Fittingly, over the past few decades, Oxford has also maintained a strong connection with Muscular Dystrophy UK. Since 1988, MDUK has funded 75 projects and provided Oxford researchers with £8,500,000 in financial support. The charity’s flagship fundraising event, the Town and Gown run, was founded in 1982 in Oxford.
The potential of the two institutions is now combined in the shape of the MDUK Oxford Neuromuscular Centre. Currently, unprecedented number of neuromuscular therapies are coming to trial worldwide. Complex therapies, such a gene therapies, require appropriate infrastructure, as well as expertise to design, train and lead trials. The launch of the Centre will enhance trial capacity, and, consequently, accelerate pre-clinical discovery and translation, catalyse new experimental therapies and establish neuromuscular-focused training.

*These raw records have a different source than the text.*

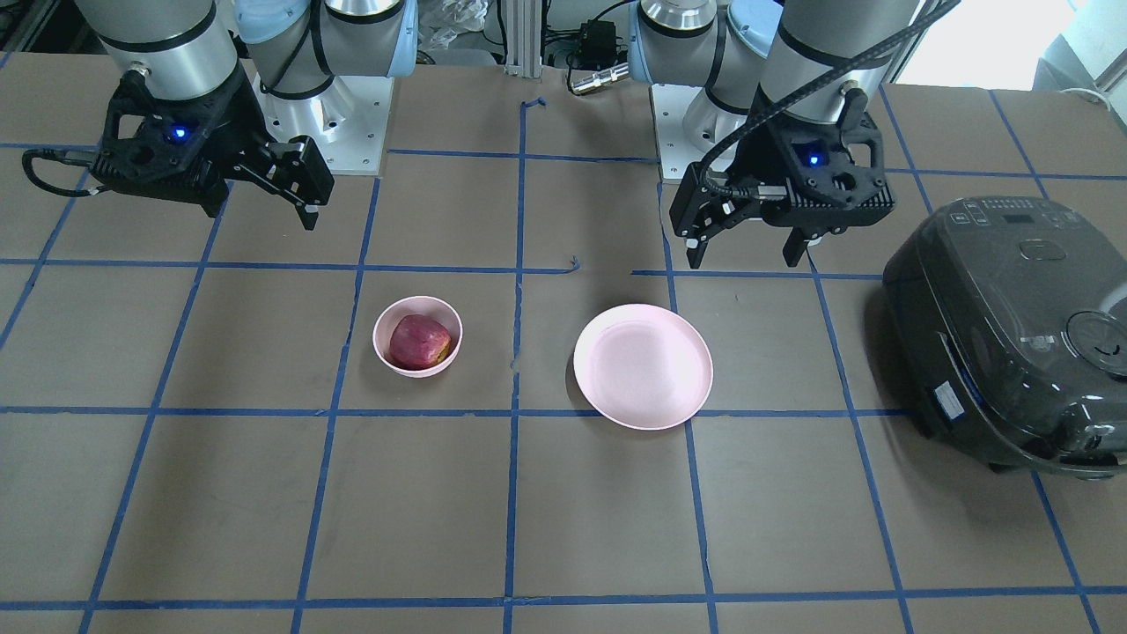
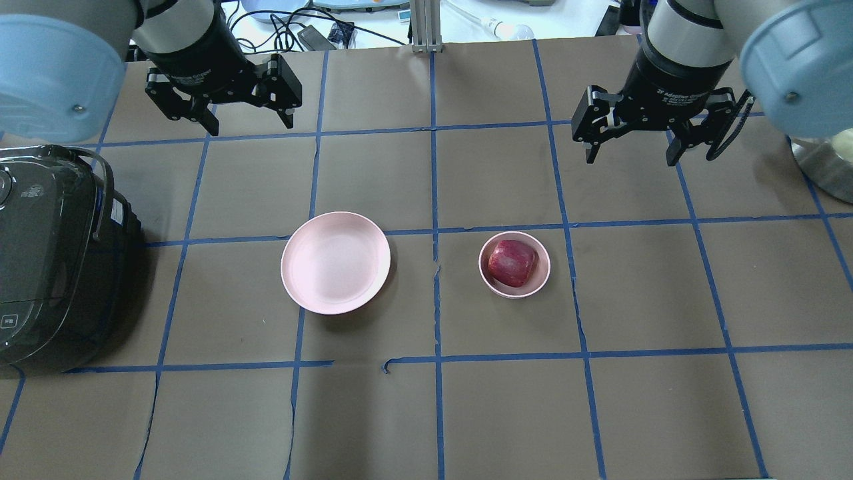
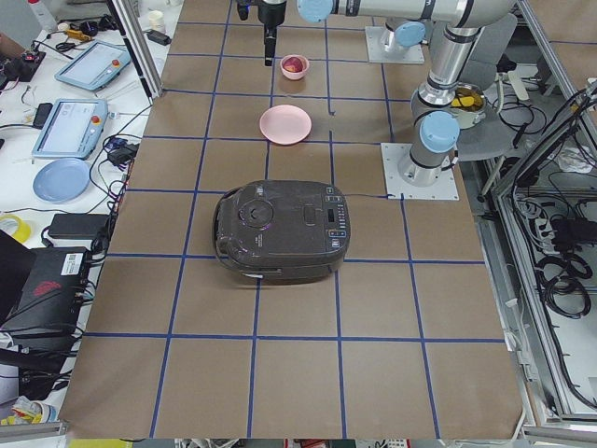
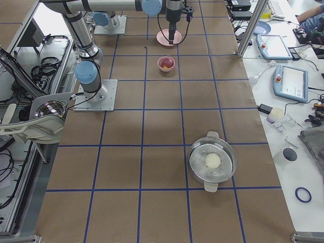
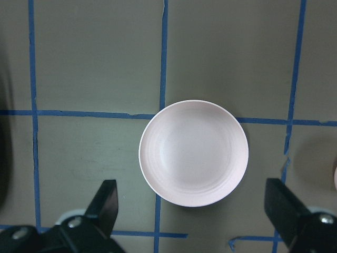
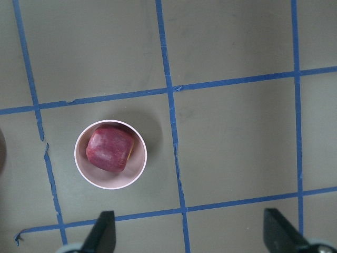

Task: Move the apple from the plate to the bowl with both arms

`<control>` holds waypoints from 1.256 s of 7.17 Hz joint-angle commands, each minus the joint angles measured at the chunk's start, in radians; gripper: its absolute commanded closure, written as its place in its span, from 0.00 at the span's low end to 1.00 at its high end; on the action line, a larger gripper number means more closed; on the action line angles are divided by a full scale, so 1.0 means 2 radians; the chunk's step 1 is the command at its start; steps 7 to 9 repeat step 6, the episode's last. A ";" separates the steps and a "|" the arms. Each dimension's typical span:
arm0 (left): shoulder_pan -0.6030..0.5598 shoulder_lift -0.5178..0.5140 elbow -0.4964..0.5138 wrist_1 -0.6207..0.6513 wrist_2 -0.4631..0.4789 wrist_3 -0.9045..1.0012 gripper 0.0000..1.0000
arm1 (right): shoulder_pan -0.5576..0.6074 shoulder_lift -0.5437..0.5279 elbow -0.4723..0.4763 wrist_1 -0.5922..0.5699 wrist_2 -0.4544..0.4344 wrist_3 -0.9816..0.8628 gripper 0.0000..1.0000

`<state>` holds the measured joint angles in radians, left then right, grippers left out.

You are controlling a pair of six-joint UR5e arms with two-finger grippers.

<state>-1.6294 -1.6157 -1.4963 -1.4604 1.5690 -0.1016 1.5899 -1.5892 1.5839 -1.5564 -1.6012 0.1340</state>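
The dark red apple (image 1: 421, 342) lies in the small deep pink bowl (image 1: 380, 339); it shows the same way in the overhead view (image 2: 512, 263) and the right wrist view (image 6: 109, 148). The wide pink plate (image 1: 643, 366) is empty and stands beside the bowl (image 2: 543, 277), apart from it. My left gripper (image 2: 251, 125) is open and empty, raised above the table, back from the plate (image 2: 335, 262). Its fingers (image 5: 105, 203) frame the plate (image 5: 193, 153) from above. My right gripper (image 2: 631, 159) is open and empty, raised above the table, back from the bowl and to its outer side.
A dark rice cooker (image 2: 46, 253) stands at the table's left end, left of the plate. A steel pot (image 4: 211, 161) stands far off at the right end. Blue tape lines grid the brown table.
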 commanded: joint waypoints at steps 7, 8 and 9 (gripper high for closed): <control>0.039 0.014 0.000 0.004 0.007 0.081 0.00 | 0.003 -0.004 -0.001 -0.001 0.014 -0.003 0.00; 0.039 0.014 0.000 0.004 0.007 0.081 0.00 | 0.003 -0.004 -0.001 -0.001 0.014 -0.003 0.00; 0.039 0.014 0.000 0.004 0.007 0.081 0.00 | 0.003 -0.004 -0.001 -0.001 0.014 -0.003 0.00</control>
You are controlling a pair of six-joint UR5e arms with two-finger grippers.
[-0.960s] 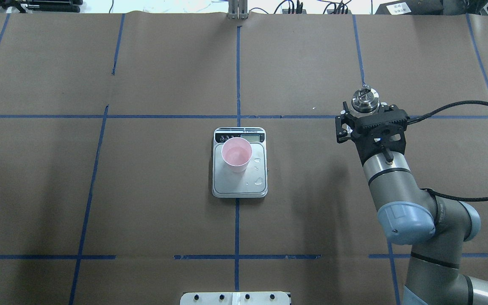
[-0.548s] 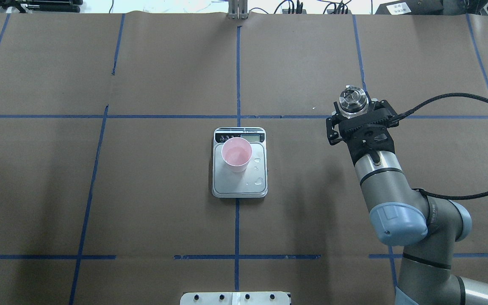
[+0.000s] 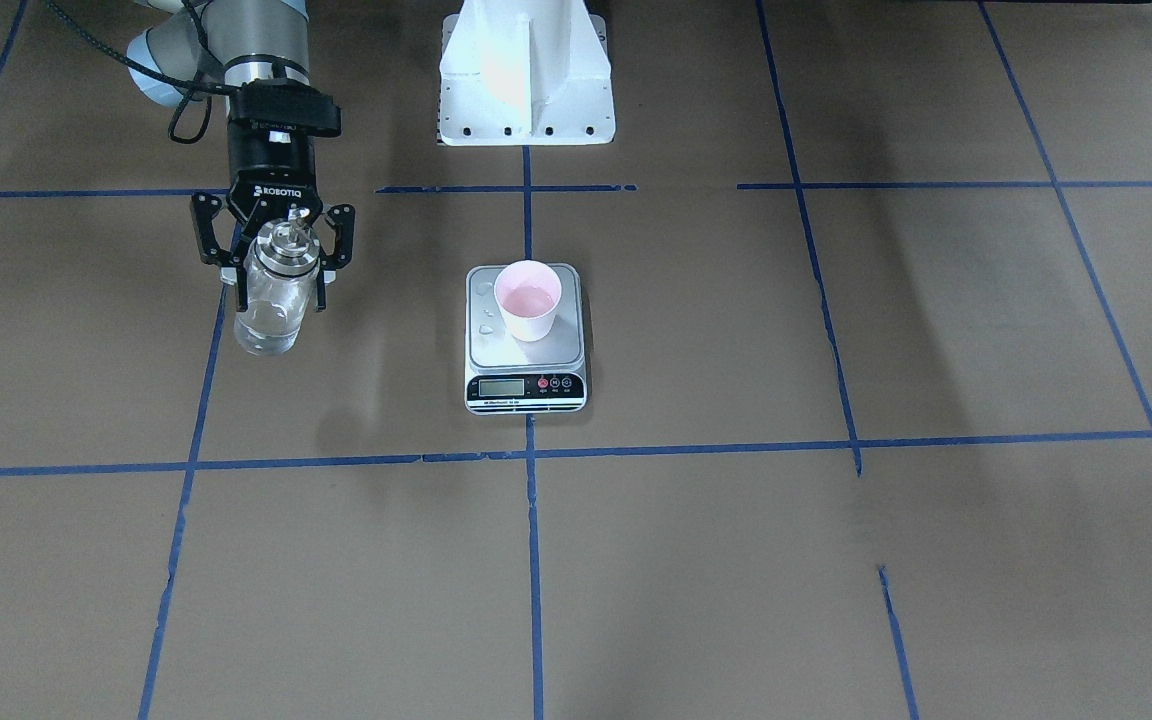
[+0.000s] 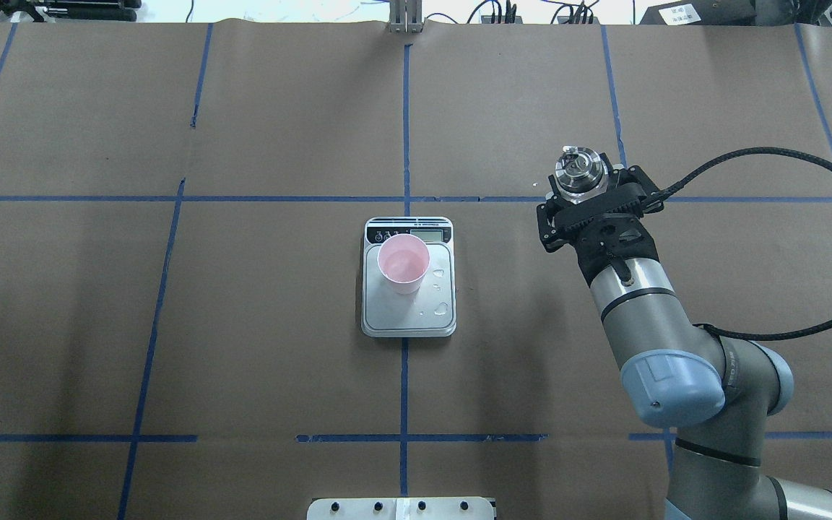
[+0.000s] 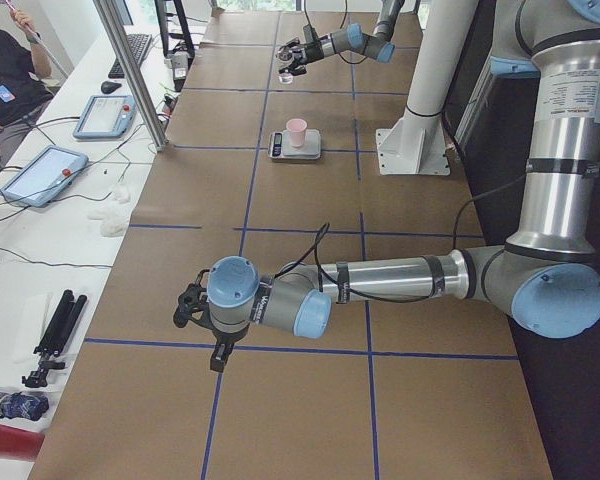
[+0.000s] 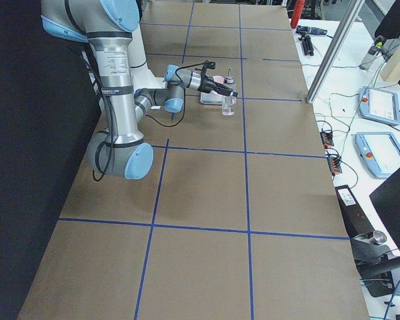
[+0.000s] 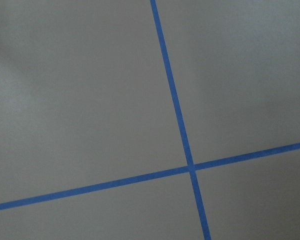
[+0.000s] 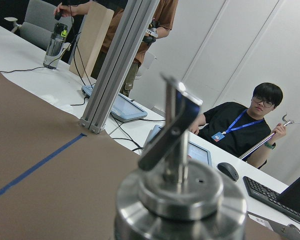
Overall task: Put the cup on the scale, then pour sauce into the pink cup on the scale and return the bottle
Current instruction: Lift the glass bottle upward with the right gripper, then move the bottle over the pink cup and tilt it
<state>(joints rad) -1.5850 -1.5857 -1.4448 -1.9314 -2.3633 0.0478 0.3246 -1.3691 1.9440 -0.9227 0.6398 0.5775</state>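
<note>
Right gripper [image 3: 276,287] holding the bottle [image 3: 268,312] out to the robot's right of the scale [image 3: 563,347].

The bottle is upright, its silver cap between the black fingers [image 3: 232,272], which are clamped around its neck. It is well apart from the scale, and I can't make out whether its base touches the brown paper table [image 3: 696,560]. The pink cup [image 3: 529,323] stands on the scale's metal platform with clear sauce [image 3: 528,299] in it. A few drops [image 4: 441,308] lie on the platform on the side nearer the bottle. Far off on the scale's other side, the left gripper [image 5: 192,305] hangs low over the table near a crossing of blue tape lines [image 7: 191,167]. I cannot tell whether it is spread or closed.
</note>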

The Centre was officially inaugurated on October 8th, 2019, with speeches from its Director, Professor Matthew Wood, Project Manager Dr Nicole Le Grand and from MDUK’s Director of Research and Innovation, Dr Kate Adcock. The opening was followed by a keynote lecture from Laurent Servais, the newly appointed Professor of Paediatric Neuromuscular Disease, who gave an overview of his ground-breaking work on Duchenne muscular dystrophy and spinal muscular atrophy. The evening concluded with a reception and an exhibition of current neuromuscular research from key investigators across the Centre.